Professor Lefrançois is working with a team of European researchers to re-establish normal CLN3 function with a promising drug. The aim is to prevent degradation of the receptor so it can continue carrying proteins.
Worldwide, it is estimated that one person in 100,000 has Batten’s disease in all its forms.
Professor Kessen Patten is conducting research on two rare diseases related to loss of motor function: amyotrophic lateral sclerosis (ALS) and spinal muscular atrophy (SMA).
These neurodegenerative diseases attack motor neurons that control muscle function. They cause the gradual death of these neurons, which leads to loss of muscle use, paralysis, and, ultimately, death. ALS and SMA have similar symptoms, but ALS affects adults while SMA affects children.

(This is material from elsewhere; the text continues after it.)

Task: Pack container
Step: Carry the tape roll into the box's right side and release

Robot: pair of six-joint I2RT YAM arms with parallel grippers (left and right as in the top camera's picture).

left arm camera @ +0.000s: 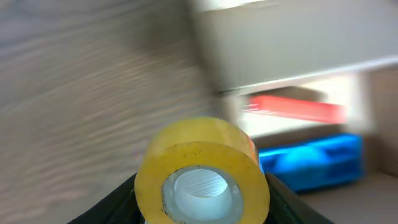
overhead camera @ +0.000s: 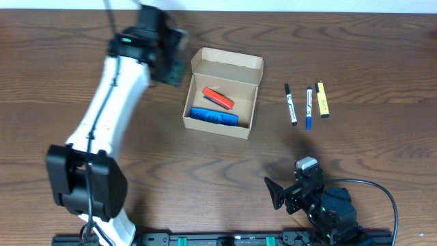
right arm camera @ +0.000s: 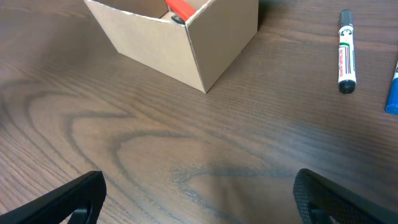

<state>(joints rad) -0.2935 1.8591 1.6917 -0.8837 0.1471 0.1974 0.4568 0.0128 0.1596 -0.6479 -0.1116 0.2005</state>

In Professor Patten’s lab, his students are testing drugs on genetic models to identify molecules that could potentially protect or save motor neurons. “Finding a treatment is extremely important given the very short life expectancy of people with these diseases,” says Patten, who has been with INRS for four years. His work uses models of zebrafish whose genes have been modified to express the same mutations as those found in the two diseases. “The genes responsible for ALS and SMA are also found in fish and in vertebrates more generally, which makes them a good genetic model,” he adds.
The researcher and his team are testing hundreds of molecules already clinically approved for other diseases to determine their effects on motor neurons, a technique known as drug screening.
“We look at them together, then separately, and if things look promising, we test them on a mammal model like a mouse or on cultured motor neurons culled from patients. The next step being the clinical trials,” says Patten, who is also a member CERMO-FC (Centre of Excellence in Orphan Disease Research – Fondation Courtois).
Zebrafish models are also used to understand how these two diseases manifest at the molecular and cellular level. “We know the function of the genes involved in these two diseases, but we don’t know which mechanisms cause motor neuron death,” reports Patten, who holds the newly endowed Anna Sforza Djoukhadjian Philanthropic Chair.
The expert in genetic and neurodegenerative diseases is continuing his work in hopes of discovering drugs that are effective against rare diseases that remain full of mystery.